6b.25 These potential sites are located adjacent to the North Fringe of Bristol and the employment area at Severnside. They include strategic scale sites at Woodlands (L2-FC2) north of Easter Compton (L2-PSB9) with some smaller potential sites adjacent to these. They could deliver a large number of homes and at L2-PSB9 north of Easter Compton and (L2-PSB4) Severnside a moderate increase in employment land and jobs over the plan period. These places also support decarbonisation of travel across the district by locating homes close to the existing areas of employment, reducing the distance new residents will likely need to travel to jobs. Sites adjacent the Bristol North Fringe and around Severnside would need to provide new and enhanced public transport, walking and cycling routes to realise opportunities for sustainable and active travel, between the existing employment area at Severnside and North Fringe. Currently there are no large scale infrastructure connections or services from the proposed sites in this area.

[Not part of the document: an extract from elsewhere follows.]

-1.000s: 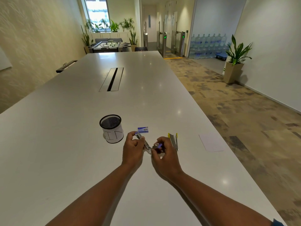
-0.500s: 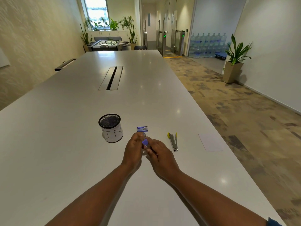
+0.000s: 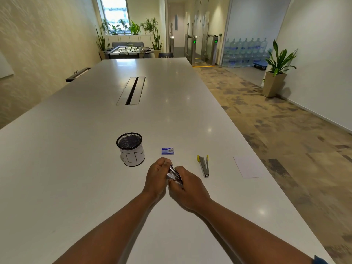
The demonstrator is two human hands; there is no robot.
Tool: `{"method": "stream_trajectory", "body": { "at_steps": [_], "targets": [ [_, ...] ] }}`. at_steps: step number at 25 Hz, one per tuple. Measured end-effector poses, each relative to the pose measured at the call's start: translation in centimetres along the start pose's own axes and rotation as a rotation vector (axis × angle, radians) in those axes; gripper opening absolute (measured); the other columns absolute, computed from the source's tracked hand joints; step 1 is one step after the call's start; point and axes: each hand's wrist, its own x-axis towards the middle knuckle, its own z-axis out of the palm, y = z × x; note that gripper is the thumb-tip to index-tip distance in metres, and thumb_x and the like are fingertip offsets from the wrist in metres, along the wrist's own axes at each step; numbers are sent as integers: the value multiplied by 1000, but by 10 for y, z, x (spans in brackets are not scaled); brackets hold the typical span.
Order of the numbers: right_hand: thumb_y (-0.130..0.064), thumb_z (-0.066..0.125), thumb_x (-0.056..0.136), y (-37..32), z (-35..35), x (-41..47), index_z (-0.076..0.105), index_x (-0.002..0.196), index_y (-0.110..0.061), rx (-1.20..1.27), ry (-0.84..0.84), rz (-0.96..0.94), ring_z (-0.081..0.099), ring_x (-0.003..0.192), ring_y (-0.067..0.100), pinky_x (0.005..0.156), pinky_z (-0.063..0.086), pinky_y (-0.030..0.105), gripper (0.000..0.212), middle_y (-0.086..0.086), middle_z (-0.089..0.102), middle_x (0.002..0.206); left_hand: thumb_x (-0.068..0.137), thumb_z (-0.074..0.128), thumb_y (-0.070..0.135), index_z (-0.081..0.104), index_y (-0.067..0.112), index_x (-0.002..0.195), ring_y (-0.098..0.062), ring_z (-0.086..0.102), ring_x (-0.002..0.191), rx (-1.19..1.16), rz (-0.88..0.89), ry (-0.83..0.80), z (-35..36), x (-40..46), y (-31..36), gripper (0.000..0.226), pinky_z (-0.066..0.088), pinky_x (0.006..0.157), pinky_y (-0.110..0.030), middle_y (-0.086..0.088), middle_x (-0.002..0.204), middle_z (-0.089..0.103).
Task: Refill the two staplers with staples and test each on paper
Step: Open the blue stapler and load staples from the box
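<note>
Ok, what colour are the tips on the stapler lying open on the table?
Yellow tips on the open stapler, clearest in the head view.

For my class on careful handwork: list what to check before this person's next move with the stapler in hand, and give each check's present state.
1. Stapler held by both hands: ok; left hand and right hand grip it.
2. Staples seated in it: cannot tell, fingers hide it.
3. Staple box near: ok, just beyond the hands; open or closed, cannot tell.
4. Second stapler, yellow ended, ready: ok, lies open to the right, untouched.
5. Test paper at hand: ok, flat by the table edge.
6. Mesh cup out of the way: ok, stands apart on the left.
</note>
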Motion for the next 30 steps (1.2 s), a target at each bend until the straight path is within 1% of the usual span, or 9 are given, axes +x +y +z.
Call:
{"method": "stream_trajectory", "body": {
  "at_steps": [3, 5, 7, 10, 14, 19, 26, 28, 30],
  "targets": [
    [-53, 42, 98, 1, 0, 1, 46, 92, -30, -82, -35, -33, 56, 63, 13, 55, 39, 28, 24, -7, 61, 75, 90, 52, 29, 65, 15, 78, -19, 53, 69, 23, -8, -12, -1, 0, 2, 22, 45, 66, -35, -6, 74, 59],
    [-54, 42, 99, 2, 1, 1, 46, 93, -29, -116, -46, -43, 56, 63, 14, 55, 37, 28, 26, -6, 62, 75, 94, 52, 37, 65, 10, 83, -26, 52, 74, 22, -21, -20, -1, 0, 1, 32, 44, 70, -39, -11, 78, 58],
    [-55, 39, 99, 3, 2, 1, 49, 93, -27, -146, -43, -44, 56, 61, 16, 55, 39, 31, 31, -4, 64, 74, 98, 50, 46, 58, 5, 80, -26, 46, 72, 62, -19, -22, -1, -1, 1, 45, 40, 69, -42, -12, 73, 52],
    [-50, 38, 101, 4, 3, 0, 55, 96, -22, -155, -50, -54, 57, 62, 20, 58, 45, 38, 33, -1, 67, 75, 96, 53, 48, 47, 2, 74, -26, 40, 67, 137, 8, 8, 2, -1, 1, 52, 36, 67, -44, -11, 67, 45],
    [-46, 40, 102, 3, 3, 1, 58, 100, -19, -157, -69, -63, 59, 64, 21, 61, 49, 41, 33, 1, 69, 77, 97, 54, 41, 44, -3, 73, -25, 41, 64, 218, 54, 45, 1, 0, -1, 50, 37, 62, -43, -12, 64, 45],
    [-43, 42, 104, 3, 3, 0, 57, 97, -18, -159, -56, -84, 55, 60, 19, 56, 42, 35, 30, 1, 67, 74, 105, 51, 29, 48, 0, 72, -22, 46, 61, 337, 85, 82, -1, 2, -3, 45, 41, 61, -42, -8, 62, 50],
    [-43, 42, 104, 3, 4, 0, 58, 99, -17, -165, -57, -82, 58, 61, 21, 58, 48, 40, 31, 2, 68, 75, 106, 50, 28, 50, -2, 73, -21, 48, 62, 393, 115, 95, -1, 0, 0, 44, 43, 61, -41, -10, 63, 54],
    [-44, 41, 104, 3, 4, -1, 58, 100, -18, -157, -56, -85, 58, 61, 20, 58, 49, 41, 31, 1, 68, 76, 106, 50, 28, 49, -3, 73, -21, 48, 62, 397, 117, 91, -1, 0, 0, 45, 44, 61, -43, -11, 63, 53],
    [-43, 42, 104, 2, 4, -1, 58, 99, -18, -153, -60, -82, 57, 61, 20, 58, 48, 41, 31, 1, 67, 75, 106, 50, 28, 48, -2, 73, -19, 48, 61, 405, 121, 91, 0, -1, 1, 45, 43, 61, -41, -10, 62, 53]
  ]
}}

Below are the opportunities and challenges we identified when we explored this part of the lens and explains how we determined which places should feature in our emerging preferred strategy.

Opportunities

  • The delivery of homes and jobs in proximity to the Bristol North Fringe and Severnside employment area including affordable housing close to main services centres and employment which would reduce the need for long travel journeys and decarbonise travel.
  • Potential to better connect the Bristol North Fringe with Severnside with potential site locations in Easter Compton and north of Easter Compton (L2-PSB9) which could relieve pressure on the local network.

Challenges

  • L2-FC2 (Woodlands Golf Course) would require strategic scale interventions to provide safe access onto the strategic and local road network, including a significant crossing of the M4 for people, public transport and cars, and it is currently unclear from the information provided how this will be achieved and funded in the plan period.
  • L2-FC2 (Woodlands Golf Course) has been identified as having a large area of onsite contamination due to past land uses and this is likely to incur further costs on development raising questions as to whether the site would provide all necessary supporting infrastructure, such as transport, primary school and local centre provision and maximise affordable housing provision.
  • It is likely a solution will be required for the entrance to L2-FC2 Woodlands due to targeted higher flood zones at Trench Lane and Hortham Lane.
  • A solution will be required for enhanced capacity at M5 motorway junctions 16 and 17 if all sites in this area were progressed as part of the preferred strategy.